Thread: Database-wide VACUUM ANALYZE

Database-wide VACUUM ANALYZE

From
"Steven Flatt"
Date:
We recently upgraded a very large database (~550 GB) from 8.1.4 to 8.2.4 via a pg_dump and pg_restore.  (Note that the restore took several days.)  We had accepted the default settings:
 
vacuum_freeze_min_age = 100 million
autovacuum_freeze_max_age = 200 million
 
Due to our very high transaction rate, it appears that a database-wide vacuum kicked off approximately 2 weeks after the restore.  (Aside: after reading the docs and considering our system characteristics, I know now that our autovacuum_freeze_max_age should be more like 2 billion.  However on this machine I haven't changed the config settings yet.)  Also, I believe, that due to the bulk of our data having the same "age" after the restore, the db-wide vacuum had *a lot* of rows to mark with the FrozenXID.
 
The good thing is that the db-wide vacuum, which ran for a long time, was reasonably non-intrusive to other database activity (somewhat, but reasonable for the short term).  The other good thing was that concurrent autovacuum processes were still vacuuming/analyzing tables as necessary.
 
The bad thing, which I don't totally understand from reading the docs, is that another db-wide vacuum kicked off exactly 24 hours after the first db-wide vacuum kicked off, before the first one had finished.  (Note that these vacuums seem to go through the tables alphabetically.)  I managed to explain this to myself in that there were still rows in tables not yet touched by the first db-wide vacuum that could have XIDs older than autovacuum_freeze_max_age.  Fine, so two db-wide vacuums were now taking place, one behind the other.
 
The first db-wide vacuum finished approximately 36 hours after it started.  At this point I was convinced that the second db-wide vacuum would run to completion with little or no work to do and all would be good.  The thing I can't explain is why a third db-wide vacuum kicked off exactly 24 hours (again) after the second db-wide vacuum kicked off (and the second vacuum still running).
 
Wouldn't the first db-wide vacuum have marked any rows that needed it with the FrozenXID?  Why would a third db-wide vacuum kick off so soon after the first db-wide vacuum had completed?  Surely there haven't been 100 million more transactions in the last two days?
 
Can someone explain what is going on here?  I can't quite figure it out based on the docs.
 
Thanks,
Steve
 

Re: Database-wide VACUUM ANALYZE

From
Heikki Linnakangas
Date:
Steven Flatt wrote:
> The bad thing, which I don't totally understand from reading the docs, is
> that another db-wide vacuum kicked off exactly 24 hours after the first
> db-wide vacuum kicked off, before the first one had finished.  (Note that
> these vacuums seem to go through the tables alphabetically.)  I managed to
> explain this to myself in that there were still rows in tables not yet
> touched by the first db-wide vacuum that could have XIDs older than
> autovacuum_freeze_max_age.  Fine, so two db-wide vacuums were now taking
> place, one behind the other.

Are you sure there's no cron job starting the vacuums? 24h sounds too
good to be a coincidence, and there's no magic constant of 24h in the
autovacuum code. Besides, autovacuum can only be running one VACUUM at a
time, so there must be something else launching them.
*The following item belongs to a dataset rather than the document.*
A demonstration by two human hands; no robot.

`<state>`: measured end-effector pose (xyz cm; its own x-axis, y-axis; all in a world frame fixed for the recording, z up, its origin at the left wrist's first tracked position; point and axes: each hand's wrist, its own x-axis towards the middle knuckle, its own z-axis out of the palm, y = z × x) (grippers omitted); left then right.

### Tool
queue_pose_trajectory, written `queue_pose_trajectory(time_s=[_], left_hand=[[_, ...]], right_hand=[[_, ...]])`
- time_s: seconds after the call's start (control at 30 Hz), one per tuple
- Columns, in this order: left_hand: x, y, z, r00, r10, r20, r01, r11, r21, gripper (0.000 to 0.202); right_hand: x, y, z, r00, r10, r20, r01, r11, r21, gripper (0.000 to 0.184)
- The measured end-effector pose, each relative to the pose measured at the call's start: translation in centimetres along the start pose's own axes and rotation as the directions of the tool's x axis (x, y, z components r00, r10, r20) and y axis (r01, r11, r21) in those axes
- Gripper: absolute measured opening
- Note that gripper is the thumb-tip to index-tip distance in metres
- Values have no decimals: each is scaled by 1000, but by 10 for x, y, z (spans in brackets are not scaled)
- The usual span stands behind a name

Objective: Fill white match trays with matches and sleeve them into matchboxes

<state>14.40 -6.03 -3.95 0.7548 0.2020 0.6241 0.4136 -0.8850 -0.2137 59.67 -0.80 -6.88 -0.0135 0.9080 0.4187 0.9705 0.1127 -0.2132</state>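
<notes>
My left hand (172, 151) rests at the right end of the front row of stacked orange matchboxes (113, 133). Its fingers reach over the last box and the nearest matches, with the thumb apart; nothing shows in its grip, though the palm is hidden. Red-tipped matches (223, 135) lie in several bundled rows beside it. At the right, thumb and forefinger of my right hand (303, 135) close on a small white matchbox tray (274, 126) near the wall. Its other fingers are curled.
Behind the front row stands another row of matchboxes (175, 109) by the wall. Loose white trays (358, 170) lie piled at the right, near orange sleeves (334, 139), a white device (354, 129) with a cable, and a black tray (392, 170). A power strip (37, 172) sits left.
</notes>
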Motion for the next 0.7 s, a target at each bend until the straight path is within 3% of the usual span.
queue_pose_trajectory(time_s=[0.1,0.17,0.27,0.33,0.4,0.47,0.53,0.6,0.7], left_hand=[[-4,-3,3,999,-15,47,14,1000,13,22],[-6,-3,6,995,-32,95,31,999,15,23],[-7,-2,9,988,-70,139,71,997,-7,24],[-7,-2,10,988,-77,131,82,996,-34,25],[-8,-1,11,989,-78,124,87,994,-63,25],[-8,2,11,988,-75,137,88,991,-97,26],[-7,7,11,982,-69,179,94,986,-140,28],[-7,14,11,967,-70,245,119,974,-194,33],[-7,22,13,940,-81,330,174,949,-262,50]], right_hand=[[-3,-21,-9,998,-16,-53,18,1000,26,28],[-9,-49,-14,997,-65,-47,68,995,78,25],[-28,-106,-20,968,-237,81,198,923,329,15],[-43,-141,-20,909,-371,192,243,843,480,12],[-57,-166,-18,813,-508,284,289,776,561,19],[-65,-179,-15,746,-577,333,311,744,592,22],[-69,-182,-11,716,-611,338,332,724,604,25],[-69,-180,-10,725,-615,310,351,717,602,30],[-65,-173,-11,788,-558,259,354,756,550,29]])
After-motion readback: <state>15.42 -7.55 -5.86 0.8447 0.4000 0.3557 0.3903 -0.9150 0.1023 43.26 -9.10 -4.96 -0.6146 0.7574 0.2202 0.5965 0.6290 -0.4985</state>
What's your vacuuming strategy in general, before and after upgrade?

--
   Heikki Linnakangas
   EnterpriseDB   http://www.enterprisedb.com

Re: Database-wide VACUUM ANALYZE

From
Francisco Reyes
Date:
Steven Flatt writes:

> Can someone explain what is going on here?  I can't quite figure it out
> based on the docs.

Are you on FreeBSD by any chance?

I think the FreeBSD port by default installs a script that does a daily
vacuum. If using another OS, perhaps you want to see if you used some sort
of package system and if that package added a nightly vacuum.

Re: Database-wide VACUUM ANALYZE

From
"Steven Flatt"
Date:

On 6/21/07, Francisco Reyes <lists@stringsutils.com> wrote:
Are you on FreeBSD by any chance?

I think the FreeBSD port by default installs a script that does a daily
vacuum.

Yes, FreeBSD.  Do you know what script that is?  And it does a db-wide VACUUM ANALYZE every day?!  That is certainly not necessary, and in fact, costly for us.
 
Hmmm... I wonder why this would just start now, three days ago.  Everything seemed to be normal for the last two weeks.
 
Steve

Re: Database-wide VACUUM ANALYZE

From
Larry Rosenman
Date:
On Thu, 21 Jun 2007, Steven Flatt wrote:

> On 6/21/07, Francisco Reyes <lists@stringsutils.com> wrote:
>>
>> Are you on FreeBSD by any chance?
>>
>> I think the FreeBSD port by default installs a script that does a daily
>> vacuum.
>
>
> Yes, FreeBSD.  Do you know what script that is?  And it does a db-wide
> VACUUM ANALYZE every day?!  That is certainly not necessary, and in fact,
> costly for us.
>
> Hmmm... I wonder why this would just start now, three days ago.  Everything
> seemed to be normal for the last two weeks.
>
The current FreeBSD port places the script in:

/usr/local/etc/periodic/daily/502.pgsql

And it can be controlled from /etc/periodic.conf

See the top of that script.

LER

> Steve
>

--
Larry Rosenman                     http://www.lerctr.org/~ler
Phone: +1 512-248-2683                 E-Mail: ler@lerctr.org
US Mail: 430 Valona Loop, Round Rock, TX 78681-3893

Re: Database-wide VACUUM ANALYZE

From
Bill Moran
Date:
In response to "Steven Flatt" <steven.flatt@gmail.com>:

> On 6/21/07, Francisco Reyes <lists@stringsutils.com> wrote:
> >
> > Are you on FreeBSD by any chance?
> >
> > I think the FreeBSD port by default installs a script that does a daily
> > vacuum.
>
>
> Yes, FreeBSD.  Do you know what script that is?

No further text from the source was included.